I understand that Chumby Industries would like to make money some day.  I wholeheartedly vouch for this notion.  At the same time, I've been feeling ambivalent about what these ads would look like when they finally made it to me.

Disclosure:  I've had a little involvement in the online ad world.  I helped launch the T-Mobile Sidekick with Publicis USA, a campaign that won an award from Ad World.  I've got friends at W&K and Avenue A/Razorfish.  I can recognize the work of Tokyo Plastic with one viewing.  I'm definitely a spectator... but I think about ads more than a lot of people.

It seems to me that an advertising firm, at this stage in the Chumby's development, might value the "focus group" nature of the Chumby pool.  I'm not sure that Chumby Industries knows what the ads should look like; I sure don't.  But if you guys are figuring out a way to make those ads positive at best and non-invasive at worst, enlisting our help could be beneficial.

I'm assuming you have some way to track what ads will be served to us.  Why not give us a way to rate them?  If you gave us somewhere on the control panel where we could go back and review the ads we'd been served and give them a simple "Hot or Not" rating, you (and your advertisers) would learn what we'll tolerate... while we, the users, would get that all-important sense of control.  Because really - I think that's my main objection to advertising.  It'll just sneak in, uninvited, to a gadget that I otherwise feel I have total control over... and not only can I not do anything about it, I can't influence it in any way, shape or form.

Obviously, we could click "I hate it" on every single ad.  That, however, wouldn't do us any good - particularly if the ads kept coming.  But if I click on "ads" when I have a spare moment to purge my queue, not only will your advertisers *know* I saw every single one of them, they'll *know* whether their message was received positively or negatively.  I would think that the data-mining algorithms to turn that into valuable data would be simple to implement and easy to modify.

In my past life of designing systems for public works projects, I learned that the *illusion* of control is often more valuable than control itself.  If I can sit on the couch, watch a little TV, give the chumby a squeeze and say "Hated it, hated it, hated it, loved it, hated it, loved it, done" suddenly those ads are much less of a bother to me.  Because I know they're *my* ads.

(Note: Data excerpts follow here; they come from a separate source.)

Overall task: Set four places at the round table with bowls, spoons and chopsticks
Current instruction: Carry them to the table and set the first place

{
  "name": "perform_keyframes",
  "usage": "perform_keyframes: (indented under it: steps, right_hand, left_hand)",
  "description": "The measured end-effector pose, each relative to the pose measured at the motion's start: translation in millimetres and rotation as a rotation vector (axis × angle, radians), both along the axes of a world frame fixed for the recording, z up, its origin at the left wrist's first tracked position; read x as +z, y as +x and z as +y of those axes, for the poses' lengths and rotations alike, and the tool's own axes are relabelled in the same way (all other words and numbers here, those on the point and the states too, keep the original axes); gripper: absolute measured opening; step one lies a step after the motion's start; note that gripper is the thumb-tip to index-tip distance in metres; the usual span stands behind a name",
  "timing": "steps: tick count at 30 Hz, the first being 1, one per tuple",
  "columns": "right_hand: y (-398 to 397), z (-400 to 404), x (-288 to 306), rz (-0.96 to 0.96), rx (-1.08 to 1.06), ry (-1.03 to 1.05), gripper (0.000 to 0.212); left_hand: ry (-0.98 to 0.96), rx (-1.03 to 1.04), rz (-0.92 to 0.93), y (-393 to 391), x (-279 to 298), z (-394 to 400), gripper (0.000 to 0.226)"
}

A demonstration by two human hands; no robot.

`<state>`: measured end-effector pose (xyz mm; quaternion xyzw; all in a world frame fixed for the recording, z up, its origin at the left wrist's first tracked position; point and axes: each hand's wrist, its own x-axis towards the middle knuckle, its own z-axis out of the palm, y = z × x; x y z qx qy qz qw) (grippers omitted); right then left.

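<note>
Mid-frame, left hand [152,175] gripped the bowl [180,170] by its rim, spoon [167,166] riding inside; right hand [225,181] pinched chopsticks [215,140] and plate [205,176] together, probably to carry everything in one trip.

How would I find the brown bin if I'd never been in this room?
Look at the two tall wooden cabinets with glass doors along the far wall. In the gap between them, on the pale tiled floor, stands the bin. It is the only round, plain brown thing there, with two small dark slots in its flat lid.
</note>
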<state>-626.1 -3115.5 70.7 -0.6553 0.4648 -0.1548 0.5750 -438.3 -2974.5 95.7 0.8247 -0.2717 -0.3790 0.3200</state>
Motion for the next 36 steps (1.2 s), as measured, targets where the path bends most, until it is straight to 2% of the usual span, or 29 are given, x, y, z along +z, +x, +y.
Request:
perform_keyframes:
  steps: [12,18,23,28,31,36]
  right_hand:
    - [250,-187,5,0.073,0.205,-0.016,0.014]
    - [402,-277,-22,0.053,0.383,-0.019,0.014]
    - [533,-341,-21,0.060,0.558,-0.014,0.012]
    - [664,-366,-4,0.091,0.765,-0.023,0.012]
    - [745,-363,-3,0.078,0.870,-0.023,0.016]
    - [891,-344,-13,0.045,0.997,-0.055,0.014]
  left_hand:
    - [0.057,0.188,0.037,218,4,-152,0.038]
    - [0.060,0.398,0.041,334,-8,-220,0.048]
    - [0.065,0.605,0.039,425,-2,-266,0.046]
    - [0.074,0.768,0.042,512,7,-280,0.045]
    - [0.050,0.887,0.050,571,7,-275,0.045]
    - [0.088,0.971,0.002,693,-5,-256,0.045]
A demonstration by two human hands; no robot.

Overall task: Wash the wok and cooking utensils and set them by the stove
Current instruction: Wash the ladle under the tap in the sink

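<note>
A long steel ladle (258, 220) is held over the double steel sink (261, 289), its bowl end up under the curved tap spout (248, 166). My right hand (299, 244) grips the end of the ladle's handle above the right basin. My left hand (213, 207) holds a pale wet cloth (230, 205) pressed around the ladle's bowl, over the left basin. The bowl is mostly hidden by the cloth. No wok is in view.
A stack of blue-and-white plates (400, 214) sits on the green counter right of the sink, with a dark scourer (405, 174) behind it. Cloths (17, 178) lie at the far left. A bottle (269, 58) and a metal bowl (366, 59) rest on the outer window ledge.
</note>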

Hey - it works for Netflix...

Seth

Slave to the Light, Inc.
Los Angeles & Seattle USA
www.slavetothelight.com

Re: A thought on ad widgets

That is a very interesting take on the subject. Depending on the products and services promoted, advertisers might be willing to pay more for instant feedback.

King Nacho

T.C.A.R.

Re: A thought on ad widgets

Great idea -- we've been talking about this kind of thing.  Definitely appreciate feedback from the Forum on this topic.